Instructions to follow:
Every line from the first one in the listing down to the line with "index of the" should be restated word for word.

Collected material:
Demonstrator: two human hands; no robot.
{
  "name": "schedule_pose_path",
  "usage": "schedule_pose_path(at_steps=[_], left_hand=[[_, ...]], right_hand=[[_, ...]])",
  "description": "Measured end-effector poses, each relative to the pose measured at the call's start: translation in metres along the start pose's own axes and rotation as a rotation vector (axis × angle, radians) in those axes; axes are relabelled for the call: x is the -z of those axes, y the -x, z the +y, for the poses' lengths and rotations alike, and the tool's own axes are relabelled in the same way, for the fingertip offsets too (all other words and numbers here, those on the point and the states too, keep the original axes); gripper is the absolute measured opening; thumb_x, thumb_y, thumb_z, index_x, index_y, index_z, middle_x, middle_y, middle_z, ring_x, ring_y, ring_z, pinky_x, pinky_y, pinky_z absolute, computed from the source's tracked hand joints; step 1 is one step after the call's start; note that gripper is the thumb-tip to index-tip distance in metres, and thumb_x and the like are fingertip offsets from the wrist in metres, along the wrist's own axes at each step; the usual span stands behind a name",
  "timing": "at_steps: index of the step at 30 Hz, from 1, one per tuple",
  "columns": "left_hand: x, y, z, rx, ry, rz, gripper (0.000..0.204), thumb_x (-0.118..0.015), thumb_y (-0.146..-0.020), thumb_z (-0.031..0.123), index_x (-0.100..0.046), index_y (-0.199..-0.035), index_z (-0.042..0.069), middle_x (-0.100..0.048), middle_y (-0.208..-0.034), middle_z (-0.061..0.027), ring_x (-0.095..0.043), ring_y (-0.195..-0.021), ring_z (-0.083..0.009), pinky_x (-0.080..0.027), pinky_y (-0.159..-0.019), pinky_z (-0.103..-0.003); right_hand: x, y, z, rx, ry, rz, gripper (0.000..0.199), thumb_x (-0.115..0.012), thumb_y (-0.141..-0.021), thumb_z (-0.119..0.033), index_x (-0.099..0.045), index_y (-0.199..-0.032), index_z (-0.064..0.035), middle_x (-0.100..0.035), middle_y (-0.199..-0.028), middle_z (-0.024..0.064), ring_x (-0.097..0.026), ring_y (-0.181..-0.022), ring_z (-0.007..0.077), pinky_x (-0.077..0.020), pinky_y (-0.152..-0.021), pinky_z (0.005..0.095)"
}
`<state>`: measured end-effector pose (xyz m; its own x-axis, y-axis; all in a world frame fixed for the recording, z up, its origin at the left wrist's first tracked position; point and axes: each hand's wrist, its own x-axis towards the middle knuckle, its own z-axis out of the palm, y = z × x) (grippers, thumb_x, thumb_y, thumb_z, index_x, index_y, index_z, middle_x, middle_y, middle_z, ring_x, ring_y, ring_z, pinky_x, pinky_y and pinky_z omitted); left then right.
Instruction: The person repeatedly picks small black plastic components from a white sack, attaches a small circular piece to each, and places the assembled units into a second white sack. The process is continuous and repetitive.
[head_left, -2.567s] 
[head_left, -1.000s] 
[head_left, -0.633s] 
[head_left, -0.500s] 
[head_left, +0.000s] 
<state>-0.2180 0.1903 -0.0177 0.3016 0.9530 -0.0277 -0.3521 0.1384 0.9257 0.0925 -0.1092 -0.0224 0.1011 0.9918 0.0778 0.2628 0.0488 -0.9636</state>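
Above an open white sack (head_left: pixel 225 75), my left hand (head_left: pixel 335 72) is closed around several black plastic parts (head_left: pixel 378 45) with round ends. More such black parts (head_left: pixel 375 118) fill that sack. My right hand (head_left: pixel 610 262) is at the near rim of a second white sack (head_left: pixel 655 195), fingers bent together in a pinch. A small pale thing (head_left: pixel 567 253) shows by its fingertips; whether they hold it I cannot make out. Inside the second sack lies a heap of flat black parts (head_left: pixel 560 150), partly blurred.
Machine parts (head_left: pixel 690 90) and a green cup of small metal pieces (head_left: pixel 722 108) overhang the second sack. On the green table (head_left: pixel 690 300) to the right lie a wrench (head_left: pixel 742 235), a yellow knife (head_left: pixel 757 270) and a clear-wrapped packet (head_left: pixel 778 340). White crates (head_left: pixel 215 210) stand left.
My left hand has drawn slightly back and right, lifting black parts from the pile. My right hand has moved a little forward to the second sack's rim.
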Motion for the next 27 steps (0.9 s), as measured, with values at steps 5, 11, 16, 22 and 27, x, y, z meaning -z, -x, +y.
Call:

Task result:
Demonstrator: two human hands; no robot.
{
  "name": "schedule_pose_path",
  "usage": "schedule_pose_path(at_steps=[_], left_hand=[[_, ...]], right_hand=[[_, ...]])",
  "description": "Measured end-effector poses, each relative to the pose measured at the call's start: translation in metres along the start pose's own axes and rotation as a rotation vector (axis × angle, radians) in those axes; axes are relabelled for the call: x is the -z of those axes, y the -x, z the +y, for the poses' lengths and rotations alike, and the tool's own axes are relabelled in the same way, for the fingertip offsets too (all other words and numbers here, those on the point and the states too, keep the original axes); gripper is the absolute measured opening; thumb_x, thumb_y, thumb_z, index_x, index_y, index_z, middle_x, middle_y, middle_z, ring_x, ring_y, ring_z, pinky_x, pinky_y, pinky_z absolute, computed from the source's tracked hand joints; step 1 is one step after the call's start; note that gripper is the thumb-tip to index-tip distance in metres, and thumb_x and the like are fingertip offsets from the wrist in metres, along the wrist's own axes at each step; the usual span stands behind a name",
  "timing": "at_steps: index of the step at 30 Hz, from 1, one per tuple",

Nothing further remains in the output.